I looked over the balcony’s edge and watched her dive like a silent predator towards her quarry. The challenger circled the far wall of the Gyre.
Sellis drew her first knife. I could watch no more. I turned away.
A novice appeared on the ladder to the tier, carrying a long parcel. The gray silk wrapping glowed in the late sunlight. The knots of the package fell away at a touch to reveal a pair of Singer wings. Mine. No more borrowed novice wings. I did not reach for them. The novice looked at me, curious.
“Kirit?” Lurai’s voice. I hadn’t recognized him. He was once tower too, though he could not remember. I took the wings and vowed to remember Densira. My family.
“You did it,” Moc whispered, appearing by my side. He smelled of flame and rot gas.
Moc. Briber of windbeaters. Stirrer of disagreements that endangered all he loved.
Impervious to my despair, he laughed. “I knew you could.”
Of course I could. I’d hunted down my life as Kirit Densira, killed it right off, and had become this person. For what? For a pair of new wings and a gray robe.
I shook my head. No. For the good of the city too.
The tiers roared with satisfaction.
Lurai looked over the edge. “She did that perfectly. Fast. Without breaking silence.” A quick glance at me. “Sorry. You also did well.”
“Come up, Sellis Spire.” Rumul’s voice boomed in the Gyre’s slowing winds.
Sellis’s fight had finished quickly. Flawlessly.
She rose now on a draft, her hair wild across her forehead. Her eyes glittered from the fight. Her left hand still gripped a bone knife wet with blood.
She soared above the balcony and then landed by curling her wings just so.

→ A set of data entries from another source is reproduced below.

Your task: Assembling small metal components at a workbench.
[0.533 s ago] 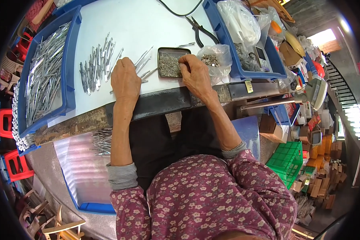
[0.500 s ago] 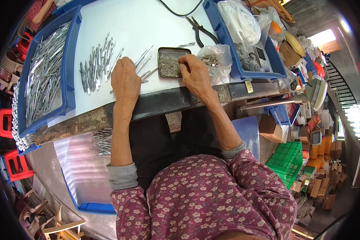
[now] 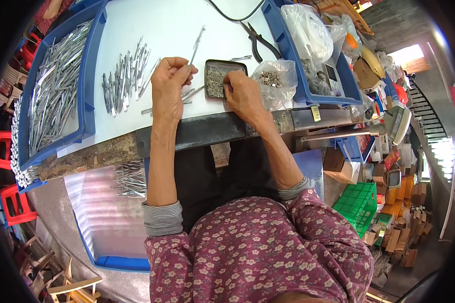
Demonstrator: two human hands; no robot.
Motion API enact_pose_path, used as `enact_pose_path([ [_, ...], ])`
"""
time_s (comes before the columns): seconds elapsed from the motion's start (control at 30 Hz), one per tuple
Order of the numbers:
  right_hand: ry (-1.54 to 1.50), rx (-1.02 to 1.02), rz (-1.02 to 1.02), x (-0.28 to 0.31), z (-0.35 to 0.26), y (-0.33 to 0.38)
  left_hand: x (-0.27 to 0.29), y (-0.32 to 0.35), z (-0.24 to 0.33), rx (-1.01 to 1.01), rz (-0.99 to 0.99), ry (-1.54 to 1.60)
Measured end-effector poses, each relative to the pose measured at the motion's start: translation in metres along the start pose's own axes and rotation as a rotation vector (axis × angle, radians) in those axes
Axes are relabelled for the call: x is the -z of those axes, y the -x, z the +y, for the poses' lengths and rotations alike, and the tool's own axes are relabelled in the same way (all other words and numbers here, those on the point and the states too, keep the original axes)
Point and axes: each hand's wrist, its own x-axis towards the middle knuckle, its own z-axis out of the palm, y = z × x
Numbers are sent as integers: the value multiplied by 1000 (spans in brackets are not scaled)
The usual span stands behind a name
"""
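Between the thumb and fingers of my left hand [image 3: 171,86] a slim silvery metal strip [image 3: 198,43] points up and away over the white tabletop. My right hand [image 3: 245,97] has its fingertips bent down into a small dark square tray [image 3: 208,94] of tiny metal parts [image 3: 216,81]; whatever they pinch is hidden. To the left of my left hand lies a loose row of similar metal strips [image 3: 124,76]. A few more strips [image 3: 189,95] rest on the table beside my left wrist. A clear plastic bag of small round metal pieces [image 3: 270,79] sits right of the tray.
A blue bin [image 3: 88,108] full of metal strips stands at the left. Black-handled pliers [image 3: 258,43] lie at the back, near another blue bin [image 3: 308,96] with plastic bags. The worn table edge [image 3: 93,159] runs before me; a green crate [image 3: 356,204] stands on the floor.
My left hand has risen and turned, lifting a metal strip off the table. My right fingers have gone further into the small tray.
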Motion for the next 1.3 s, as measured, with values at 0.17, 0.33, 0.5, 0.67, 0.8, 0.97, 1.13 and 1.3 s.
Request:
enact_pose_path([
  [0.17,79,-18,-62,0,-3,-4,-7,-3,-1,59,-147,344],
  [0.33,5,-31,-27,1,-6,-3,-6,-1,-9,121,-176,366],
  [0.5,-123,-64,63,5,-3,-1,-12,3,-8,132,-173,365],
  [0.67,-356,-173,43,5,-7,-1,-14,8,-8,167,-204,237],
  [0.8,-483,-157,77,4,-9,0,-20,7,-15,182,-222,192],
  [0.97,-499,-82,66,10,-19,0,-27,7,-19,148,-222,103],
  [1.13,-400,1,104,12,-20,-1,-29,7,-16,140,-223,108],
  [1.3,-316,104,130,15,-22,-2,-29,7,-15,148,-213,119],
])
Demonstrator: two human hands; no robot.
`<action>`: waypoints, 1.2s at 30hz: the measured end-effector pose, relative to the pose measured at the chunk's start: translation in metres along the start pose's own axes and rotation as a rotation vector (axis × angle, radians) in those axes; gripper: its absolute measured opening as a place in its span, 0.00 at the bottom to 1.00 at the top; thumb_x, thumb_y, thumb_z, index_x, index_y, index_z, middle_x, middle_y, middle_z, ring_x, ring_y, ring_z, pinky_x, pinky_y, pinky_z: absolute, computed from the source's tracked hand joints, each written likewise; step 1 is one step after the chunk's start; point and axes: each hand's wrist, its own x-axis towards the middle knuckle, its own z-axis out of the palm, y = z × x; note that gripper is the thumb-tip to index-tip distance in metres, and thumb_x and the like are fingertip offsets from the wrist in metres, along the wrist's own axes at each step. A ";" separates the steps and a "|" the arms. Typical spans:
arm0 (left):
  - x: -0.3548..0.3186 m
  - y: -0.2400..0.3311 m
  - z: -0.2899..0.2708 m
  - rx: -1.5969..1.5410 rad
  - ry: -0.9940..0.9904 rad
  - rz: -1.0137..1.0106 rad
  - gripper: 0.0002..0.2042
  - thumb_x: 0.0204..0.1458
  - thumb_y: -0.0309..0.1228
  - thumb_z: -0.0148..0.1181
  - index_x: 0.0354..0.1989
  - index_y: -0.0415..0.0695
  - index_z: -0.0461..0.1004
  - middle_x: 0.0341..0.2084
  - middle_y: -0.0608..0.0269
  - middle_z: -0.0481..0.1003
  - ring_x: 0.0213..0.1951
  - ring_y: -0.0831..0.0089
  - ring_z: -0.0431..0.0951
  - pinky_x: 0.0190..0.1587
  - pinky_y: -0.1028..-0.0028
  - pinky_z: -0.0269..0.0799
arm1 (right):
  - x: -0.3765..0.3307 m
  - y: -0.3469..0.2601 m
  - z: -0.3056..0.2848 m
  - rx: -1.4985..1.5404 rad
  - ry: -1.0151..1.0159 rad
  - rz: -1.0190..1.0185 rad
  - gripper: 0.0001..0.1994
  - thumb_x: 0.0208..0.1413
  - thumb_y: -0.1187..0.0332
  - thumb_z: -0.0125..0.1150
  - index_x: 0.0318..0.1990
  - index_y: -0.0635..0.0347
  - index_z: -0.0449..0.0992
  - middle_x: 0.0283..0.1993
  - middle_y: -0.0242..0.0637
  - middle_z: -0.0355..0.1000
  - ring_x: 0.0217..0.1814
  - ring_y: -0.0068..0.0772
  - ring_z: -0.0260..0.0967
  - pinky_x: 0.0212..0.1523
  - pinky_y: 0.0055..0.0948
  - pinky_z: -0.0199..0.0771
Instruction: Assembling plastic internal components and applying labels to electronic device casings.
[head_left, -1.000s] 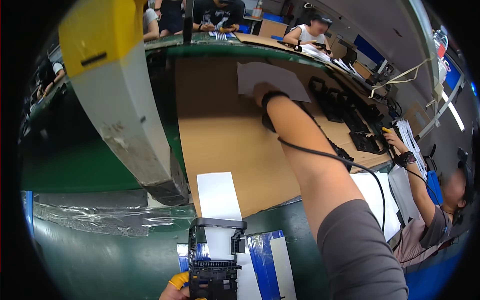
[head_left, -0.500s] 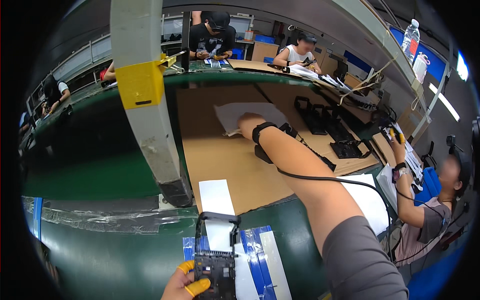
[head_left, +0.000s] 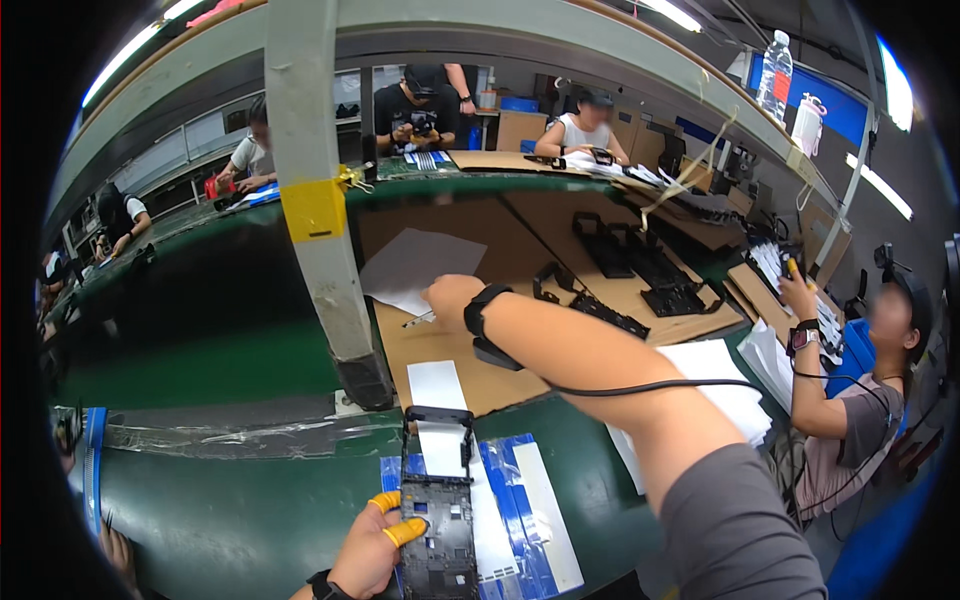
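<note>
Left hand (head_left: 368, 552) gripping a black plastic part (head_left: 437, 530), bottom centre.
A grey post (head_left: 325, 272) blocks the view left of centre. Right hand (head_left: 456, 302), mid-picture, reaches a white sheet (head_left: 424, 262); grip unclear. Beyond, upper right, more black parts (head_left: 655, 265).

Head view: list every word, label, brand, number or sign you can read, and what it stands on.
None can be read.
Clear bottle: red label, too small.
White strip beside the black plastic frame: tiny dark marks at its near end, too small.
Black plastic frame: no legible lettering.
Yellow band: dark mark, unclear.
</note>
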 end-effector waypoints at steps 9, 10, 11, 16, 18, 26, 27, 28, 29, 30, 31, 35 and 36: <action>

With a shrug, she furled the novice wings and stepped out of them. She took the robe from Rumul’s hands and smiled at him as she put it on over her fighting shift.
She turned her head to me, then looked down over the drop. “We did it.”
I licked my dry lips. Rasped, “Who did you kill?”
She paused. “I don’t know.” Turned to the table of food and drink before I could ask if she knew what the challenge had been.
I didn’t know what Nat’s challenge had been. I would never know.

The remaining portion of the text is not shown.